Work to be completed: From the first line to the last, retype the data below exactly.

■ ■ ■ ■ ■ ■ ■

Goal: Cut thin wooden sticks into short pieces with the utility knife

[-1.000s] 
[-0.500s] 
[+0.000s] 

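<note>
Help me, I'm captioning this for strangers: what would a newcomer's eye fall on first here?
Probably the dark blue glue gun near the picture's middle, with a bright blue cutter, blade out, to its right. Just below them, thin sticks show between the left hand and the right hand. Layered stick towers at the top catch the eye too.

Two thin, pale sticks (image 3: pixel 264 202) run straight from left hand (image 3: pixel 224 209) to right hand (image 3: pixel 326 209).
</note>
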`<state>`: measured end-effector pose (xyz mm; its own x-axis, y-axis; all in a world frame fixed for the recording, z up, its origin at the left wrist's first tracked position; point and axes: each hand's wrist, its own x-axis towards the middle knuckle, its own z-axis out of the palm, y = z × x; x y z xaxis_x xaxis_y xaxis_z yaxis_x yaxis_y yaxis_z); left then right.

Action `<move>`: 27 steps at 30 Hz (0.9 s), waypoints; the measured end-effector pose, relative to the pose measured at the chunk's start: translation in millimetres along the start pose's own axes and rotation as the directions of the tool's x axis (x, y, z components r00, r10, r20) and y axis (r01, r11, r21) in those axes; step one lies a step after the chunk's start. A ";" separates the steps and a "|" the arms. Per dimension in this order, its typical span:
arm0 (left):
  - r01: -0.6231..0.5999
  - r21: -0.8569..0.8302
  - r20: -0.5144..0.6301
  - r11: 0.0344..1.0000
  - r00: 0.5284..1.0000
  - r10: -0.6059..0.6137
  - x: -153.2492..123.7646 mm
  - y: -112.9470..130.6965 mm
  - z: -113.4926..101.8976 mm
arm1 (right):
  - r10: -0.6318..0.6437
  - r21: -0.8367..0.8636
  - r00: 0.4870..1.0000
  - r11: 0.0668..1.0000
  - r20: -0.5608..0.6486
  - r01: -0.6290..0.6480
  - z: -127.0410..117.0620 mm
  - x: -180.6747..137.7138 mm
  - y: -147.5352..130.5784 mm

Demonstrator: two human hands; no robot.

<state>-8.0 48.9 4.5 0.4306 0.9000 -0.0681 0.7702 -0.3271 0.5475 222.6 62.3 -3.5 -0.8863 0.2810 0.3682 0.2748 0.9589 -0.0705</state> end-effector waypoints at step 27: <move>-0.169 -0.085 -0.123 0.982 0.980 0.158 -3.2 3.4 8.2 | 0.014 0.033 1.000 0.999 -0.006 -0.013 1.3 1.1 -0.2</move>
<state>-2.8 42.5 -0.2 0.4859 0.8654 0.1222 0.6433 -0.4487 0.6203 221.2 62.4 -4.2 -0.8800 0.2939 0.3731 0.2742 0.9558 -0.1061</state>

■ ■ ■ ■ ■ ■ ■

Result of this task:
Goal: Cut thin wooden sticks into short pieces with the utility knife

[-1.000s] 
[-0.500s] 
[+0.000s] 

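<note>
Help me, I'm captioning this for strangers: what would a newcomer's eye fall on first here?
Probably the dark blue glue gun near the picture's middle, with a bright blue cutter, blade out, to its right. Just below them, thin sticks show between the left hand and the right hand. Layered stick towers at the top catch the eye too.

Two thin, pale sticks (image 3: pixel 264 202) run straight from left hand (image 3: pixel 224 209) to right hand (image 3: pixel 326 209).
</note>
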`<state>`: measured end-effector pose (xyz mm; its own x-axis, y-axis; all in a world frame fixed for the recording, z up, its origin at the left wrist's first tracked position; point and axes: each hand's wrist, its own x-axis towards the middle knuckle, its own z-axis out of the palm, y = z × x; x y z xaxis_x xaxis_y xaxis_z yaxis_x yaxis_y yaxis_z); left then right.

Action `<move>`: 27 steps at 30 Hz (0.9 s), waypoints; the measured end-effector pose, relative to the pose measured at the chunk's start: translation in millimetres along the start pose's own axes and rotation as the directions of the tool's x axis (x, y, z components r00, r10, r20) and y axis (r01, r11, r21) in those axes; step one lies a step after the chunk's start. A ";" separates the steps and a "|" the arms. Per dimension in this order, its typical span:
arm0 (left):
  - r01: -0.6231..0.5999
  - r21: -0.8569..0.8302
  - r20: -0.5144..0.6301
  - r11: 0.0344..1.0000
  - r00: 0.5284..1.0000
  - r10: -0.6059..0.6137
  - x: -153.2492..123.7646 mm
  - y: -112.9470..130.6965 mm
  - z: -113.4926..101.8976 mm
arm1 (right):
  - r10: -0.6318..0.6437
  - r21: -0.8367..0.8636
  - r00: 0.4870..1.0000
  - r11: 0.0668..1.0000
  - r20: -0.5608..0.6486
  - r01: -0.6290..0.6480
  - z: -127.0410..117.0620 mm
  - x: -180.6747..137.7138 mm
  - y: -147.5352..130.5784 mm

Demonstrator: two human hands; no robot.

<state>-8.0 48.9 4.5 0.4306 0.9000 -0.0681 0.7702 -0.3271 0.5475 222.6 62.3 -3.5 -0.8863 0.2810 0.3682 0.2748 0.9589 -0.0705</state> end-effector waypoints at step 27: <move>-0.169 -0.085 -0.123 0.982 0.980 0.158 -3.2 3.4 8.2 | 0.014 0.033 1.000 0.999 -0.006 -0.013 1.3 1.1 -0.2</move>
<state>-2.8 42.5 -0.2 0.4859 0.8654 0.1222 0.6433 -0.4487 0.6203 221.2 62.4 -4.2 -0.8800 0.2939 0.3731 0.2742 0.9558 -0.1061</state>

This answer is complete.